About this task:
Of the entries below, return only those lines from the line with "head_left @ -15" to the line with "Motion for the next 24", exactly, both included.

Given records:
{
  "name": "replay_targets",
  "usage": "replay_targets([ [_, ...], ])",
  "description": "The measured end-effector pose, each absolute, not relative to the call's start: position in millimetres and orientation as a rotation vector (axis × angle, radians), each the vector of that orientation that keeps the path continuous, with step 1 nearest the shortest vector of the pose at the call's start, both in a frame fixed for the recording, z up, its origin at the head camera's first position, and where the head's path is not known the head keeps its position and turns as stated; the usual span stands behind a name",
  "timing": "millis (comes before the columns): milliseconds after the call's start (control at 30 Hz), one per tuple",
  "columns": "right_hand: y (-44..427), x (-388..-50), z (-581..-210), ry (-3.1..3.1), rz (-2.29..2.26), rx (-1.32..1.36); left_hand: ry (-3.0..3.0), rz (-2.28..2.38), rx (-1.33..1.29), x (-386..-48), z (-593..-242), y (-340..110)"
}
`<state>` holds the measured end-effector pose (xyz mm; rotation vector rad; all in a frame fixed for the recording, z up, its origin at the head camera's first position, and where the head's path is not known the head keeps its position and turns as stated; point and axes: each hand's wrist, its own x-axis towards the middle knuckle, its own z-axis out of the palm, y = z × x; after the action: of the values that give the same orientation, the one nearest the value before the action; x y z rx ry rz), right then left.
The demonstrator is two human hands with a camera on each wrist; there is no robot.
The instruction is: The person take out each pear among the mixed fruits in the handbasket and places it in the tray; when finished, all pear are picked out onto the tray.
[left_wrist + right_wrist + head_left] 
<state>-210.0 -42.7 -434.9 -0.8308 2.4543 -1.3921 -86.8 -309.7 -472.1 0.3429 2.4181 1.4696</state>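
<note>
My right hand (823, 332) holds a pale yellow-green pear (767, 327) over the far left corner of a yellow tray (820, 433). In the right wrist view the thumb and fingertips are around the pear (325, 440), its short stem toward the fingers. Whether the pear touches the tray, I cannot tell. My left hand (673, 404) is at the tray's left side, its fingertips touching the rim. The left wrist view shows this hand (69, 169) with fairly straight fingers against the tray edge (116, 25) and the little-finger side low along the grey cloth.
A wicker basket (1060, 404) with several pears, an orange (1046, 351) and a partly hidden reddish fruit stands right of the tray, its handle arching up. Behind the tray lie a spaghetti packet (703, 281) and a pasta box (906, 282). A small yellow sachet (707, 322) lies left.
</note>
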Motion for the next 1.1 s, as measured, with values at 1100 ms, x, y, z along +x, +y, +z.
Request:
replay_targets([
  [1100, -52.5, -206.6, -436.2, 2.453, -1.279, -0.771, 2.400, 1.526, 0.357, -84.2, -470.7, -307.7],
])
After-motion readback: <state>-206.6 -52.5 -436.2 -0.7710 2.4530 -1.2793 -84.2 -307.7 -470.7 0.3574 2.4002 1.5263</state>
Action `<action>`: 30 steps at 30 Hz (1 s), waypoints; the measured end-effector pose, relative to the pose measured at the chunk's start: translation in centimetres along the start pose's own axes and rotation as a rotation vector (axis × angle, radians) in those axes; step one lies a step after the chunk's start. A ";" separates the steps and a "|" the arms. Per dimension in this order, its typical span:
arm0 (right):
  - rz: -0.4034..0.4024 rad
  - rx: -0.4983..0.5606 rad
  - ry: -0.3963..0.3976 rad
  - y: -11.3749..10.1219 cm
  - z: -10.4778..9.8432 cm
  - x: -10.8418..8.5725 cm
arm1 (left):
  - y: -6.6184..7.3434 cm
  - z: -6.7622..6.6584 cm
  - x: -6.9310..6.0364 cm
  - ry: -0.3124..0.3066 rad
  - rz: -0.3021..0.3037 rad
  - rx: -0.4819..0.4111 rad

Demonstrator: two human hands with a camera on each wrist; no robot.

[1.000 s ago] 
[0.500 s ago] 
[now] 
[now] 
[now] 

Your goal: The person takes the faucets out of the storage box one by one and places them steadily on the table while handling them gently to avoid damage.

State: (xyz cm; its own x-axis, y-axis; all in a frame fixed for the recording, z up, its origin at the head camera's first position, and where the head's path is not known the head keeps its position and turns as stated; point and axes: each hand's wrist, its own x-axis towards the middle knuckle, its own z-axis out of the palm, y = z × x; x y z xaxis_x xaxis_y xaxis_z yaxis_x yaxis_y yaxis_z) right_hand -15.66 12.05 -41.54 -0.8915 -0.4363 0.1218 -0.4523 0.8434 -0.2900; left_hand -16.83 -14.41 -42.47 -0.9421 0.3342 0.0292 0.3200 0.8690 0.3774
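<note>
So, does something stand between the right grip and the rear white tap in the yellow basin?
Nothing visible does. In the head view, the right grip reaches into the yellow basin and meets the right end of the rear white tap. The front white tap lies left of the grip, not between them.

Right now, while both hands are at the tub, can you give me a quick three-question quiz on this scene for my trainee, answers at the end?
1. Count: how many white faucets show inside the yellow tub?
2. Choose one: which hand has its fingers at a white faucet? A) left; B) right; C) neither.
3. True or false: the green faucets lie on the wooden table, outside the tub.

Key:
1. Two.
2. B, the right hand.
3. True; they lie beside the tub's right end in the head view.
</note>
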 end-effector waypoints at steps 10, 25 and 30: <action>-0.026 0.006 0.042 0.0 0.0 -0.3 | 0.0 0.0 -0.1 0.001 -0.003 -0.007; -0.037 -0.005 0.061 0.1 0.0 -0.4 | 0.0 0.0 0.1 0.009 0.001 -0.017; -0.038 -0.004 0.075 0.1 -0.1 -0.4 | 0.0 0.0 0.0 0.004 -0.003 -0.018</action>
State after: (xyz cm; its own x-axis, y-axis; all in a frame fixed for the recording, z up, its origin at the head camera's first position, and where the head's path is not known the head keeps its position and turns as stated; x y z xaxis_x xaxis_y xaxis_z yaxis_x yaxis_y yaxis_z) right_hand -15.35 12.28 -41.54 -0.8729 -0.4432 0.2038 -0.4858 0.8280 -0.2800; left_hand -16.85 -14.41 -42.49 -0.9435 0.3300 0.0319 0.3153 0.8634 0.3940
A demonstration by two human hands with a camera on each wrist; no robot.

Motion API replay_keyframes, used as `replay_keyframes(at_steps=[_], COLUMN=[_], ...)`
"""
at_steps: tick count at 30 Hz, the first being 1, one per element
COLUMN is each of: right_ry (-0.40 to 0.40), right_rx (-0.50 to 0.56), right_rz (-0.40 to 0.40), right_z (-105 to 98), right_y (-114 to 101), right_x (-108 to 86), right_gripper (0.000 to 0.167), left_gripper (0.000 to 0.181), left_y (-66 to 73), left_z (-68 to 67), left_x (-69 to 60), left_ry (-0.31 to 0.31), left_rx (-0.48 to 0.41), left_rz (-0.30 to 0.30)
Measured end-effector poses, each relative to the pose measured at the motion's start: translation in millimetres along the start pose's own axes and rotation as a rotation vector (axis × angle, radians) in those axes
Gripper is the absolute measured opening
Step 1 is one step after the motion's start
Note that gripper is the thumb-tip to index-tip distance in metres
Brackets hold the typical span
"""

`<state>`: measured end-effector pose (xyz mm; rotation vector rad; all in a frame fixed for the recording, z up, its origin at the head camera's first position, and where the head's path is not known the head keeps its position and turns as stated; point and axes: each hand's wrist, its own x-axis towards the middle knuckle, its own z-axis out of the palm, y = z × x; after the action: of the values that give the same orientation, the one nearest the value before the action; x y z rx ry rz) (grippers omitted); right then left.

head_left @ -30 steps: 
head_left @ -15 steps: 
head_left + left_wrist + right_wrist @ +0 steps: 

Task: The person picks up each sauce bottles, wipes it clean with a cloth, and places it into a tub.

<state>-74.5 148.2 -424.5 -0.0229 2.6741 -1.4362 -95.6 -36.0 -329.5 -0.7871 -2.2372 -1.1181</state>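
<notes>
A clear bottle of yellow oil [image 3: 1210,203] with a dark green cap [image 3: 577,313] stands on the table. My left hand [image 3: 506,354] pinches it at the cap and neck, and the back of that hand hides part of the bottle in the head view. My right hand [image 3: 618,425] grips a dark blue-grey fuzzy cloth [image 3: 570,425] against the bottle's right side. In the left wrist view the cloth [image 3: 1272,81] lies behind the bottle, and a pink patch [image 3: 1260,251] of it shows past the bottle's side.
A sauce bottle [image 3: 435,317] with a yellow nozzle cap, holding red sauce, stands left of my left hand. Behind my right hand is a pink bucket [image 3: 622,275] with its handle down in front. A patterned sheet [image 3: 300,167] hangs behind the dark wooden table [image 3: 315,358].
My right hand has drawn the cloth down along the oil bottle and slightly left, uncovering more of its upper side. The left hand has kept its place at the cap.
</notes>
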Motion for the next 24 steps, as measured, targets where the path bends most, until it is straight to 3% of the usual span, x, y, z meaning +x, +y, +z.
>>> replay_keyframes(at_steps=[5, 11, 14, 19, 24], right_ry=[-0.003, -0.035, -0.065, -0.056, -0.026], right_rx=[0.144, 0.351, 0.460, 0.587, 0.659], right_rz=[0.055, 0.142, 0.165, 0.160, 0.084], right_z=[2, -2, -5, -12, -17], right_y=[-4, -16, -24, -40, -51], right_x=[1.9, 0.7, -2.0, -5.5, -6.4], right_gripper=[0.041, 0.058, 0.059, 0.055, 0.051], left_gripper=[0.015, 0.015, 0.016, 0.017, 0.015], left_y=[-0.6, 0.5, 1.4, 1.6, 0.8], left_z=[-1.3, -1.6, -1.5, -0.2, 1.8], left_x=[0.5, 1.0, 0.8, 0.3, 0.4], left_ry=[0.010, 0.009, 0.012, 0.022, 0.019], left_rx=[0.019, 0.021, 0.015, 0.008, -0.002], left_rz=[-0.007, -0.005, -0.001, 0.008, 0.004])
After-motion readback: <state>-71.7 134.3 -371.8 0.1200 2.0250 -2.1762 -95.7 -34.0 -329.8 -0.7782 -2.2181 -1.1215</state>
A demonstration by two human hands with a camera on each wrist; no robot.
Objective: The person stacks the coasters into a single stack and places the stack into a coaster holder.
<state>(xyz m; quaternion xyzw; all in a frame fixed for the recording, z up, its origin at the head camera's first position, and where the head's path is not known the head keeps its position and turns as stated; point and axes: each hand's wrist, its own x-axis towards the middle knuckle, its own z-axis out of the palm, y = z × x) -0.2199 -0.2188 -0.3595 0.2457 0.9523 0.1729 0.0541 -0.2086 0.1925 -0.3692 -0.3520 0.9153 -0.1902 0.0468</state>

Task answer:
head_left @ -15 steps: 
head_left + left_wrist + right_wrist @ +0 steps: 

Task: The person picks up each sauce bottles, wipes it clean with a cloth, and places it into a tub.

<state>-74.5 148.2 -424.5 -0.0229 2.6741 -1.4362 -95.6 -36.0 -329.5 -0.7871 -2.2372 -1.1181</state>
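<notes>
A clear bottle of yellow oil [image 3: 1210,203] with a dark green cap [image 3: 577,313] stands on the table. My left hand [image 3: 506,354] pinches it at the cap and neck, and the back of that hand hides part of the bottle in the head view. My right hand [image 3: 618,425] grips a dark blue-grey fuzzy cloth [image 3: 570,425] against the bottle's right side. In the left wrist view the cloth [image 3: 1272,81] lies behind the bottle, and a pink patch [image 3: 1260,251] of it shows past the bottle's side.
A sauce bottle [image 3: 435,317] with a yellow nozzle cap, holding red sauce, stands left of my left hand. Behind my right hand is a pink bucket [image 3: 622,275] with its handle down in front. A patterned sheet [image 3: 300,167] hangs behind the dark wooden table [image 3: 315,358].
My right hand has drawn the cloth down along the oil bottle and slightly left, uncovering more of its upper side. The left hand has kept its place at the cap.
</notes>
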Motion for the next 24 steps, as measured, targets where the path bends most, until it is straight to 3% of the usual span, x, y, z meaning +x, +y, +z.

The answer stands, and there is nothing more to add.